There is a robotic model that reaches into the physical world


Gemini Robotics: Exploiting DeepMind Artificial Intelligence to Build General-Purpose Robots with Robotic ‘Brain’

Gemini Robotics is built on Gemini 2.0, the latest version of Google’s flagship AI model. Carolina Parada, the senior director and head of robots at DeepMind, said at the press briefing that the company is working on a new type of robot that integrates physical actions into its world understanding.

In a series of demonstration videos, the company showed several robots equipped with the new model, called Gemini Robotics, manipulating items in response to spoken commands: Robot arms fold paper, hand over vegetables, gently put a pair of glasses into a case, and complete other tasks. The robots rely on the new model to connect items that are visible with possible actions in order to do what they’re told. The model is trained in a way that allows it to be generalized.

“While we have made progress in each one of these areas individually in the past with general robotics, we’re bringing [drastically] increasing performance in all three areas with a single model,” Parada said.
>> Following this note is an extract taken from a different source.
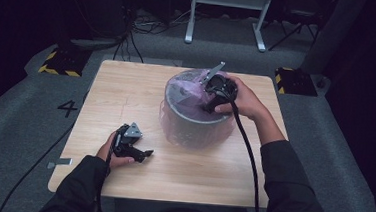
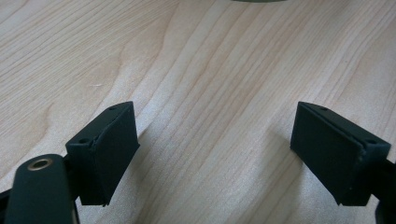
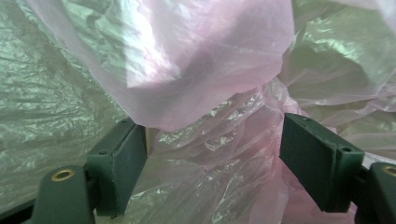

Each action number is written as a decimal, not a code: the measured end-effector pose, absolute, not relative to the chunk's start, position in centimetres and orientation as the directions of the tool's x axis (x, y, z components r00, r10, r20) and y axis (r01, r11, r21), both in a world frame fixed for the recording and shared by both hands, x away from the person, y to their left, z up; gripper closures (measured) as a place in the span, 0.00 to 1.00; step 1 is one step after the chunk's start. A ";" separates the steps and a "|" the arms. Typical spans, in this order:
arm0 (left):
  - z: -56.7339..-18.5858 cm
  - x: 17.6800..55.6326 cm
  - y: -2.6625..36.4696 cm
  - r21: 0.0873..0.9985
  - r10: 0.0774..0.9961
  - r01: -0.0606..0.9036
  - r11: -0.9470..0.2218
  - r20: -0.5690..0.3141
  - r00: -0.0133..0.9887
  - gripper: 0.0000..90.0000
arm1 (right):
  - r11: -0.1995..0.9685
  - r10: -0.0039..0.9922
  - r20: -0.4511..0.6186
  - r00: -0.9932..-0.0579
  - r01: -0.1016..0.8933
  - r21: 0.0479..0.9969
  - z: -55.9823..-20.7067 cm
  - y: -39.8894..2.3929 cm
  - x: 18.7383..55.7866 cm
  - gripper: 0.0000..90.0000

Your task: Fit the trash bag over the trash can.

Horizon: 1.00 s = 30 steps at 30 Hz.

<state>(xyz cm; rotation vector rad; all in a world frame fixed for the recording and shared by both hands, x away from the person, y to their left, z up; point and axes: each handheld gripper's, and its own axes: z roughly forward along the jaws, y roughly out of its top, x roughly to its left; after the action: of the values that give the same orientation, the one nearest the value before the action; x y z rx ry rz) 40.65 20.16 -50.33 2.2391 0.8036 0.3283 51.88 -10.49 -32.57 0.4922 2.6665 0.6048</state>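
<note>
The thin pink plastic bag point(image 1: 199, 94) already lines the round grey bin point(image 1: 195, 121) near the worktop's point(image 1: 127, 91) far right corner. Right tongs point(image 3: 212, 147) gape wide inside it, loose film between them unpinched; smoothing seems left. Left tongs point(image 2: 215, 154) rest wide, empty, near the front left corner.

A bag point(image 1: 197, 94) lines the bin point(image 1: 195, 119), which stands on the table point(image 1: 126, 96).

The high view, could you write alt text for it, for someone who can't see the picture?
A person's right gripper reaches, jaws apart, into a grey bin lined with a thin pink plastic bag, on a light wooden table. The left gripper rests open on the table nearer the person, apart from the bin, with cables trailing from both.
</note>
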 end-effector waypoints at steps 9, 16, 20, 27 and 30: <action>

This allows us to build more capable, responsive and robust robots that can adapt to changes in their environment.

The company is among several working to harness the artificial intelligence (AI) advances that power chatbots to create general-purpose robots. The approach brings with it safety concerns, given that such models can generate wrong and harmful outputs.

Artificial intelligence is often used in sci-fi stories to power smart, capable, and occasionally homicidal robot. The best artificial intelligence for now is trapped inside the chat window.

A team at Google DeepMind, which is headquartered in London, started with Gemini 2.0, the firm’s most advanced vision and language model, trained by analysing patterns in huge volumes of data.

The model they created was designed to help with reasoning tasks involving 3D physical and spatial understanding, such as predicting an object’s trajectory or identifying the same part of an object in images taken from different angles.

Finally, they further trained the model on data from thousands of hours of real, remote-operated robot demonstrations. This allowed the robotic ‘brain’ to implement real actions, much in the way LLMs use their learned associations to generate the next word in a sentence.